▶ About this task: Please return the lines below verbatim, beginning at the one that has "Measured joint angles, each" and stopping after the one that has "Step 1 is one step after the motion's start", and add no other lines.

▶ The data:
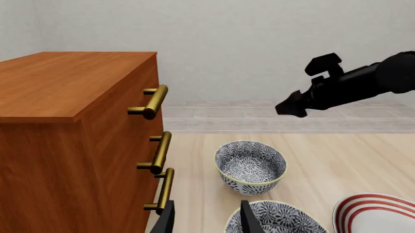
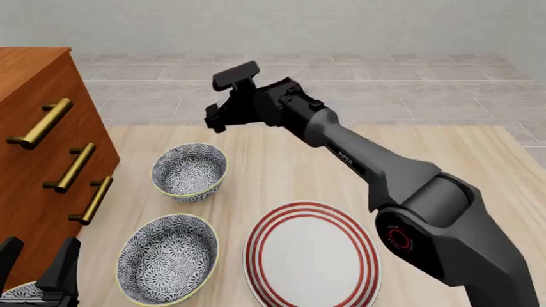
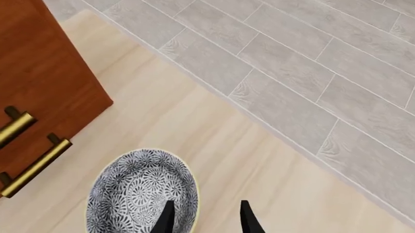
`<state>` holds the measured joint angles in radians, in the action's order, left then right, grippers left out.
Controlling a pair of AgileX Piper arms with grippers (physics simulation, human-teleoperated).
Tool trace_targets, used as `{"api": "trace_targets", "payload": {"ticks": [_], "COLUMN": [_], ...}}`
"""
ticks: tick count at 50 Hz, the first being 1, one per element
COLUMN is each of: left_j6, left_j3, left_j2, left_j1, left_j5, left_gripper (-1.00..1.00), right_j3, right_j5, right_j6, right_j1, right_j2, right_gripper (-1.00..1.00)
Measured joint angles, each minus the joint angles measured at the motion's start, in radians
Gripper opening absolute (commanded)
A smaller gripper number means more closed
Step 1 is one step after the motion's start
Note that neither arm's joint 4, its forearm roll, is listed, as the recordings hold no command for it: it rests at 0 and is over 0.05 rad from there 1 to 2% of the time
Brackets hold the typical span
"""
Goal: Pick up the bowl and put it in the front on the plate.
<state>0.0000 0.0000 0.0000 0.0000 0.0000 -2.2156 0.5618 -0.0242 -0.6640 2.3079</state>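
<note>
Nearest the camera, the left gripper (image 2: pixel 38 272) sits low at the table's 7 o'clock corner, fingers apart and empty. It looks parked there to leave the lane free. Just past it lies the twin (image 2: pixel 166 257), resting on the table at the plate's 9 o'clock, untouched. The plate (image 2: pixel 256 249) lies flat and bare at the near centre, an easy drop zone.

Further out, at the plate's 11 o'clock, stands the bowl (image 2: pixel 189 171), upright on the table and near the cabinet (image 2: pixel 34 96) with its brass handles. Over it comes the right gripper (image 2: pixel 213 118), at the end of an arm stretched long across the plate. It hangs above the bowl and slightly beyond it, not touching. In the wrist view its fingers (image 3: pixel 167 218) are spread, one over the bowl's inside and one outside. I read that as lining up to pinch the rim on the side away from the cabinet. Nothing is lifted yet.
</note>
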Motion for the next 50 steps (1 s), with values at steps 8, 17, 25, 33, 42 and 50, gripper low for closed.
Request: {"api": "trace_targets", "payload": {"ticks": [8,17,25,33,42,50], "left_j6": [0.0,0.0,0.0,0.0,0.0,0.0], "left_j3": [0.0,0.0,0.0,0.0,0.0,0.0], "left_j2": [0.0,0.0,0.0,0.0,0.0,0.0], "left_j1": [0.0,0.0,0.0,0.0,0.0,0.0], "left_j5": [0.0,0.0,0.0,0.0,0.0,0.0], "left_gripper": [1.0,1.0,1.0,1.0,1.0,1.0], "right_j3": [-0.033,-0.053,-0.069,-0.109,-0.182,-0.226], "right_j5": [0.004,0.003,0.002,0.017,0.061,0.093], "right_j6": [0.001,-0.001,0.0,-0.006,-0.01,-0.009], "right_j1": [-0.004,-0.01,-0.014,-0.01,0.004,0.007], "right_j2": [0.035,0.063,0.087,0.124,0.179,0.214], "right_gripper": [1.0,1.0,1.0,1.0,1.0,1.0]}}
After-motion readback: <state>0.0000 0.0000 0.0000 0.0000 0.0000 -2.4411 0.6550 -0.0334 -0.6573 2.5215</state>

▶ Task result:
Measured joint angles, each minus the joint angles measured at the motion's start, in radians
Gripper opening absolute (commanded)
A smaller gripper number means more closed
Step 1 is one step after the motion's start

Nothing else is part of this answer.